# 1988 SE v6 starter removal.



## veesix (Jul 18, 2004)

The starter went out today. The dog and I, were stranded at the boat launch until the AAA guy showed. He gave us a push start; I want to get the starter unbolted tonight.

Who remembers how to unbolt the starter? I know it's not easy.


----------



## veesix (Jul 18, 2004)

It has been over a year since I have had to work on the truck.

I forgot how to use a jack: When the jack slipped, the truck rolled backward and was stopped by the garage door. How the trailer hitch did not punch a hole through the door, I do not know.

Well, the side of the truck is up on a jack stand, and the wheel is off. Time for a break; this gives the window AC some time to do some work.


----------



## Faja (Aug 31, 2009)

veesix said:


> The starter went out today. The dog and I, were stranded at the boat launch until the AAA guy showed. He gave us a push start; I want to get the starter unbolted tonight.
> 
> Who remembers how to unbolt the starter? I know it's not easy.


See if this helps:

WikiAnswers - How can you remove the starter of 1988 Nissan Pathfinder hampered by limited clearance


----------



## carldick (Oct 16, 2008)

veesix said:


> The starter went out today. The dog and I, were stranded at the boat launch until the AAA guy showed. He gave us a push start; I want to get the starter unbolted tonight.
> 
> Who remembers how to unbolt the starter? I know it's not easy.

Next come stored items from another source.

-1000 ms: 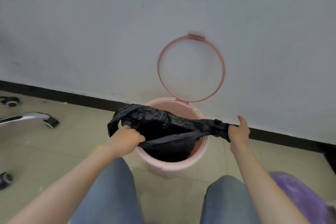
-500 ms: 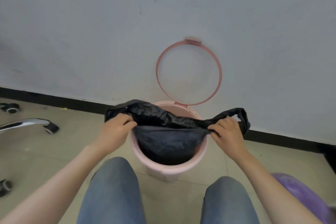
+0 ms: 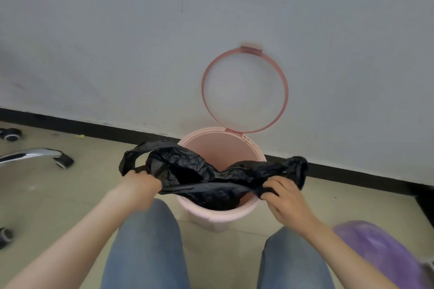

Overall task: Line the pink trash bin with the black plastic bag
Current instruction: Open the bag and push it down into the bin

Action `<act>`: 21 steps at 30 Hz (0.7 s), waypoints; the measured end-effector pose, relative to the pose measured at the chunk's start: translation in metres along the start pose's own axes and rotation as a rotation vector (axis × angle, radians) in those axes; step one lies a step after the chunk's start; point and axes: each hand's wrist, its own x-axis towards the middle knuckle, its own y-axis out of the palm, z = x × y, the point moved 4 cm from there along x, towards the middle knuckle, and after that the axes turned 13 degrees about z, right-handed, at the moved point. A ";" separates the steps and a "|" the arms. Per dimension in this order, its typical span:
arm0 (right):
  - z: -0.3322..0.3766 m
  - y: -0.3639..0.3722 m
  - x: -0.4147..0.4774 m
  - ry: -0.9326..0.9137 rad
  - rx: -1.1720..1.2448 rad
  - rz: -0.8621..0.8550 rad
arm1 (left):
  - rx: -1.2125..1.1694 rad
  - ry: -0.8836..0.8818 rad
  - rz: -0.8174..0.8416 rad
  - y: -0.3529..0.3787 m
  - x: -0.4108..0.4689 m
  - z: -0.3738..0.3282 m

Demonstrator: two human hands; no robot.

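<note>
The pink trash bin (image 3: pixel 218 214) stands on the floor against the wall, between my knees. Its pink ring lid (image 3: pixel 285 91) is flipped up and leans on the wall. The black plastic bag (image 3: pixel 199 171) hangs crumpled across the bin's mouth, its lower part sagging inside; the far inner wall of the bin is bare. My left hand (image 3: pixel 142 183) grips the bag's left edge just outside the rim, with a handle loop sticking out behind it. My right hand (image 3: pixel 280 191) grips the bag's right edge at the front right rim.
A grey wall with a black baseboard (image 3: pixel 352 173) runs behind the bin. A chrome chair leg with casters (image 3: pixel 35 155) lies on the tiled floor at left. A purple object (image 3: pixel 380 256) sits at lower right. My jeans-clad knees frame the bin.
Both hands have pulled the bag's near edge back toward me. More of the bin's far inner wall shows. The bag's mouth looks more bunched, and the view sits slightly lower.
</note>
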 end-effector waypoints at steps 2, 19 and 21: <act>0.010 0.001 -0.005 -0.043 0.012 0.059 | 0.038 -0.015 -0.134 -0.002 -0.003 -0.023; 0.022 0.014 -0.025 -0.103 0.153 0.162 | 0.075 0.144 -0.780 0.003 -0.015 -0.053; 0.018 0.014 -0.026 -0.097 0.178 0.114 | 0.127 0.169 -0.779 -0.001 -0.014 -0.052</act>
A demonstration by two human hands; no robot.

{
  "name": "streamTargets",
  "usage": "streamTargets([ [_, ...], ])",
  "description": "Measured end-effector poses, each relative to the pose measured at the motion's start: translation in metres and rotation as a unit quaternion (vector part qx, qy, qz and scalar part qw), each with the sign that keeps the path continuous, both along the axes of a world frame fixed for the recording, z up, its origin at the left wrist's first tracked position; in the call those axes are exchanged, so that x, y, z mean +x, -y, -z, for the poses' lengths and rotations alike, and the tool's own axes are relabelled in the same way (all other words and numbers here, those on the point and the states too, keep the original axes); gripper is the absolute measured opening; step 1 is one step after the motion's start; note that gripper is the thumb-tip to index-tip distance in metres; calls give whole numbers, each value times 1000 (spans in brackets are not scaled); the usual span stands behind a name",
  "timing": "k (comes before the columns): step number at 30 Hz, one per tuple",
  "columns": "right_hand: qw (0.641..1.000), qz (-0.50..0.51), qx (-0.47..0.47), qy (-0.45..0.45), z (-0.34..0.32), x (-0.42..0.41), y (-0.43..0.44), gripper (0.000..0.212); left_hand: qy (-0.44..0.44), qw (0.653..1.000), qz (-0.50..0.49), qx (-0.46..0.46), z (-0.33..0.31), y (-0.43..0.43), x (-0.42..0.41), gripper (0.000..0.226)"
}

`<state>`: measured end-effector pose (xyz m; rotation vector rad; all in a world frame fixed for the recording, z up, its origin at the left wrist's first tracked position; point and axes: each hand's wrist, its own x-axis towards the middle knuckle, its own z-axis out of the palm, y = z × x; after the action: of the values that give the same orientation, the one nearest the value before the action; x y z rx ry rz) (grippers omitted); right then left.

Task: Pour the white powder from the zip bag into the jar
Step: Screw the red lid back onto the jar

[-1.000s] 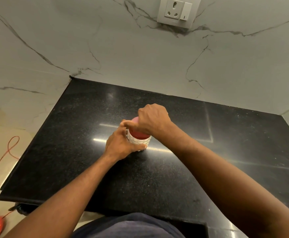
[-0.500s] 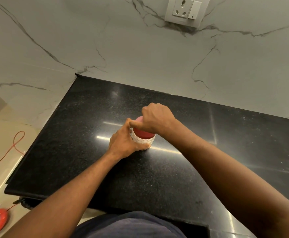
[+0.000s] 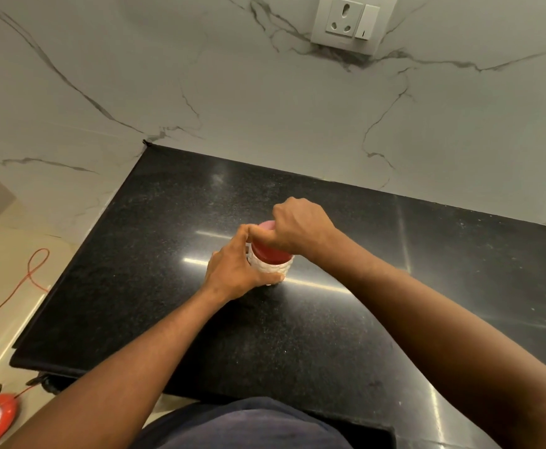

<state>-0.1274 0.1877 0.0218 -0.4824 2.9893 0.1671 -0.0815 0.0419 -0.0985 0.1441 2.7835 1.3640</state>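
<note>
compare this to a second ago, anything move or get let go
Almost nothing changed. Only the view drifts a little. The left hand stays wrapped around the jar on the black counter, and the right hand stays closed over the red lid. Nothing let go; no zip bag in view.

Left hand gripping jar, right hand clasping red lid, black counter
</note>
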Motion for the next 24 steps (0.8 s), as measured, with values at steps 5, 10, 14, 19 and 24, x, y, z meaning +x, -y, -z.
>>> streamTargets([
  [5, 983, -119, -56, 132, 0, 0, -23, 69, 2, 1000, 6, -3, -2, 1, -2, 92],
  [10, 979, -180, -30, 87, -3, 7, -24, 80, 4, 1000, -3, -15, -2, -1, -1, 91],
  [14, 993, -113, 23, -15, 1, 9, -8, 77, 3, 1000, -6, -16, -4, -1, 1, 81],
  [19, 990, -126, 53, -40, 6, 7, -18, 90, 15, 1000, -3, -20, -6, -2, 1, 84],
  [24, 970, -244, 1, 15, 17, 9, -39, 78, 20, 1000, 4, -12, -10, 1, 2, 93],
])
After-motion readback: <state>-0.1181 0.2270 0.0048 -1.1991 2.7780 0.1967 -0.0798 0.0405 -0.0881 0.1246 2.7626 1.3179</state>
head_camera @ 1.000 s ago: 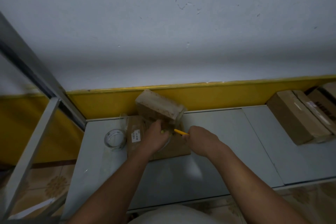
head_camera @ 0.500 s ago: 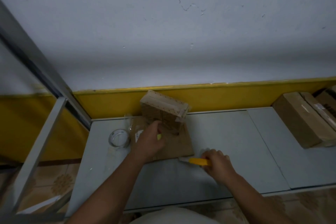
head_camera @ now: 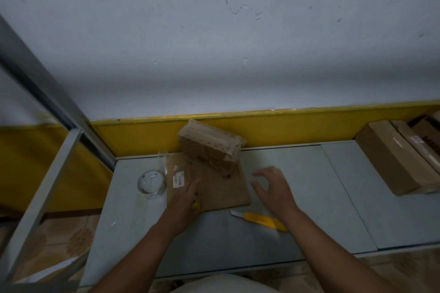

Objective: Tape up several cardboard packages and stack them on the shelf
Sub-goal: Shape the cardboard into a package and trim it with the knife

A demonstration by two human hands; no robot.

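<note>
The left hand point(head_camera: 188, 194) lies blurred on the flat cardboard package point(head_camera: 223, 191) at lower centre, fingers stretched; a small yellow bit point(head_camera: 196, 204) shows under it, pinched or not, I cannot tell. The right hand point(head_camera: 273, 188) hovers just right of that package, fingers spread, empty. The taped box point(head_camera: 209, 150) stands tilted on the package's far end, clear tape across its top. The yellow utility knife point(head_camera: 259, 219), gripped half a second ago, now lies on the grey shelf point(head_camera: 238, 245) below the right hand.

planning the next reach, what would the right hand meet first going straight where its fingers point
Likely the flat cardboard package, its edge ahead of the right hand; if the hand is higher, the taped box standing on it. Height unclear.
</note>
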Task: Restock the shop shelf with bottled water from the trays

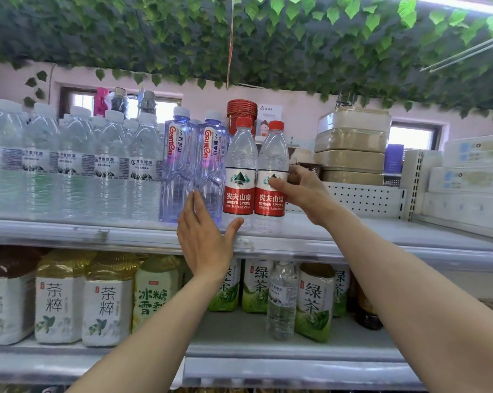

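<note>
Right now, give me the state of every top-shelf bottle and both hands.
Left red-capped clear water bottle: upright, capped, on the shelf.
Right red-capped clear water bottle: upright, capped, gripped.
Right hand: curled round the right red-capped bottle.
Left hand: open, fingers straight, thumb at the left bottle's base.
Purple-tinted plastic bottles: upright, capped.
White-capped clear plastic bottles: upright, capped, in rows.

Green artificial ivy leaves (296,38) cover the ceiling above a pale pink wall (205,106) with a small dark-framed window (412,136). Along the bottom stand white-labelled packs of tea bottles (58,302), a yellow-green pear drink pack (154,293) and green-labelled green tea bottles (313,302). At upper right are stacked beige flat boxes (351,146), a red ribbed cylinder (241,109), a white perforated metal panel (361,198) and white cartons (472,177).
</note>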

 Just did mine last week. Actually not too bad. Through the wheel well, unplug the oil pressure sender wire, remove oil filter. Disconnect battery + cable and the retaining clip for the starter hot wire on the block. Remove 2 starter bolts from the rear of the bell housing. Easy to get to both with just a socket wrench with a 12-18" extension. 14mm both. Work the starter forward past the motor mount and leave the wiring attached to the starter. I did not remove any steering components and had enough clearance for the starter with the metal wire guard still installed. Note exactly how the hot wire is attached to the old starter because it will hit on the frame if not rotated just right and be sure to put the plastic connector insulator back on the new starter to prevent this possible short.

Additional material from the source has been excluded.